Almodovar ends six-year row with Spanish film academy
Oscar-winning Spanish director Pedro Almodovar is to return to his country's national film academy, six years after he quit in a row over the system of attributing its annual awards, his production company said Friday.
Almodovar, Spain's best known filmmaker abroad but less well recognised by his peers in his own country, left the academy in 2005 along with his brother, producer Agustin Almodovar.
"We did not feel liked" there, Agustin Almodovar said at the time.
The brothers were angry over the system used by the academy to attribute the Goya awards, Spain's equivalent of the Oscars.
"The two brothers will return to the academy," a spokeswoman for his production company, El Deseo, said Friday.

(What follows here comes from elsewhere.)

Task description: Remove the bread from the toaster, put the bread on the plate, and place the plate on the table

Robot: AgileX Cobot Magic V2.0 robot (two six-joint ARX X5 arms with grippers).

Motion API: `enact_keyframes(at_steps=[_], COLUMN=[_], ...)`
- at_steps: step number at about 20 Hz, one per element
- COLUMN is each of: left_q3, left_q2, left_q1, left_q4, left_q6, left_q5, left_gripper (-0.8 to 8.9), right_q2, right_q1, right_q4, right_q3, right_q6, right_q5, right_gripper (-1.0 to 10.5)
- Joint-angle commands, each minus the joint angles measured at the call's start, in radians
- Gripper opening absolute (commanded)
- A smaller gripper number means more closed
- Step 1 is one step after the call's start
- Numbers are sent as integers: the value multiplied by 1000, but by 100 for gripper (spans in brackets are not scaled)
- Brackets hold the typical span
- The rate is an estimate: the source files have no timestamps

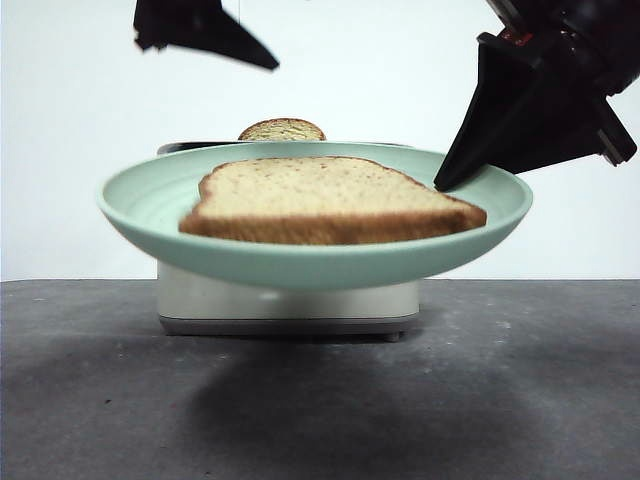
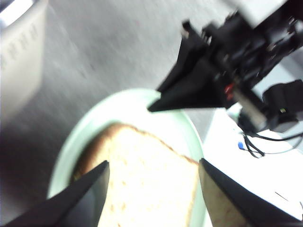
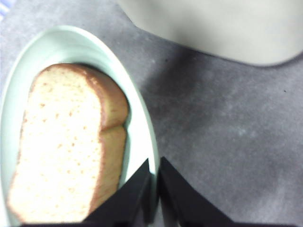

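Note:
The pale green plate [image 1: 130,200] hangs above the table [image 1: 100,380], in front of the cream toaster [image 1: 290,305]. The bread [image 1: 330,200] lies flat on the plate. My right gripper [image 1: 445,182] comes down from the upper right and is shut on the plate's rim [image 3: 142,123]; in the right wrist view its jaws [image 3: 154,163] pinch the edge beside the bread [image 3: 66,146]. My left gripper [image 2: 154,165] is open above the bread [image 2: 151,184], holding nothing, and shows high at the left in the front view [image 1: 262,58].
A second slice [image 1: 282,130] shows only its rounded brown top in the toaster behind the plate. The plate casts a shadow on the table. In the left wrist view, a white surface with cables [image 2: 255,146] lies past the table edge.

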Motion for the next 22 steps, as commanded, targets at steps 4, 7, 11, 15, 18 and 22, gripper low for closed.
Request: enact_keyframes(at_steps=[4, 7, 11, 15, 18, 22], left_q3=[161, 226, 249, 249, 249, 249], left_q2=[-55, -125, -241, -335, -381, -409], left_q1=[-15, -14, -14, -14, -14, -14], left_q4=[-93, -127, -134, -155, -193, -235], left_q6=[34, 33, 32, 32, 31, 32], left_q5=[-93, -172, -278, -340, -357, -357], left_gripper=[311, 310, 310, 310, 308, 296], right_q2=[18, 67, 192, 331, 414, 454], right_q1=[6, 6, 5, 4, -12, -21], right_q4=[14, 25, 108, 187, 216, 208], right_q3=[9, 9, 9, 9, 9, 9], right_q6=[5, 8, 27, 29, 27, 18], right_q5=[8, 18, 17, 18, 34, 70], right_gripper=[4, 4, 5, 4, 5, 5])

She gave no further details, but the decision comes just days after the election of a new director of the institution.
The brothers quit the academy after the 2004 Goya awards ceremony, in which Alejandro Amenabar's "Mar Adentro" ("The Sea Inside") picked up 14 trophies but Almodovar's "La mala educacion" ("Bad Education") garnered none of the four Goyas for which it was nominated.

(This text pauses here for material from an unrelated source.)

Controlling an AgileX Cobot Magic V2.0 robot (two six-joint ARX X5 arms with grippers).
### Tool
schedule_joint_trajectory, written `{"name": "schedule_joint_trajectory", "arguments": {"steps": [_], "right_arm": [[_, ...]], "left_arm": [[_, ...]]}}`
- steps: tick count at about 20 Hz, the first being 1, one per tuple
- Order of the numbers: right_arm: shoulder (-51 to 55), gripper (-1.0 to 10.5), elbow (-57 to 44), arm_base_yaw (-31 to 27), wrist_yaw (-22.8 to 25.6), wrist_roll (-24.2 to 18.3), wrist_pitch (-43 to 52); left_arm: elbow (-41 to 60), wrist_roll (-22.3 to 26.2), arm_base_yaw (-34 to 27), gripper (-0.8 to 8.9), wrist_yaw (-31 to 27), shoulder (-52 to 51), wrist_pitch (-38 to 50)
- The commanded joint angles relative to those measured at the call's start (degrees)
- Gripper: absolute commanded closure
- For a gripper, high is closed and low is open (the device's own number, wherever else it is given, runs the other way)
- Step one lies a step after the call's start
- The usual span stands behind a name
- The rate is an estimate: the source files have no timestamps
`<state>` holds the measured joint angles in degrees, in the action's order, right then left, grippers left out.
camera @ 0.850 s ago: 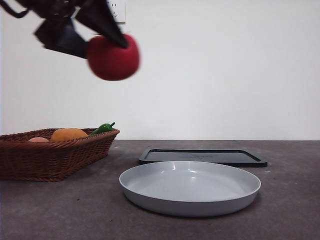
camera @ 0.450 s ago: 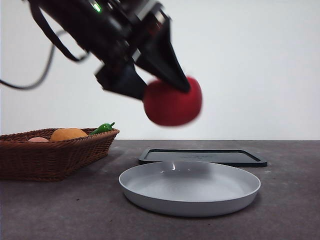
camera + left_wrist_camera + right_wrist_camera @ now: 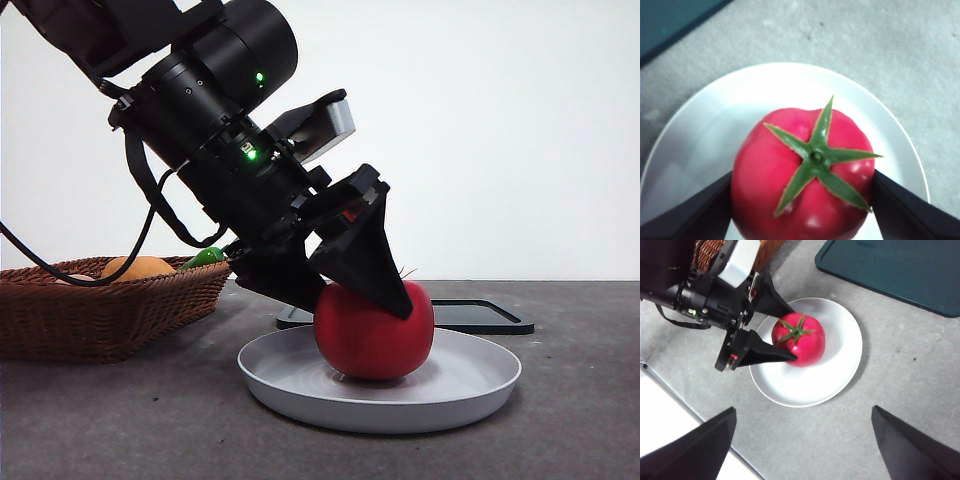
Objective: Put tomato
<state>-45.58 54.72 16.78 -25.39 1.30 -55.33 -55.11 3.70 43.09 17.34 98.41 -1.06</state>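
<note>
left gripper [image 3: 372, 300] angled down, jaws clamped on the tomato [image 3: 374, 330]; right gripper [image 3: 800, 440] high above, jaws spread wide, holding nothing

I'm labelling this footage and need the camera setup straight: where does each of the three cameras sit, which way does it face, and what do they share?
Front view: low at table height, looking level across; left arm slants down, left pincer clamping the tomato on the plate.
Left wrist view: on that arm, looking down the tomato's stem; own jaws flank it.
Right wrist view: high above, looking down; right pincer open.
All three share tomato and plate.
</note>
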Motion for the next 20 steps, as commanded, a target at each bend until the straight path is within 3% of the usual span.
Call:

Relations between Almodovar and the film academy were already tense after his 1990 film "Atame!" ("Tie me up! Tie me down!") failed to win a single Goya despite being nominated in nine categories.
However, "Todo sobre mi madre" ("All About My Mother") won seven Goyas in 1999, a work which also won the Oscar for best film in a foreign language.
Almodovar also won an Oscar for best screenplay for the film "Hable con ella" ("Talk to Her") in 2002.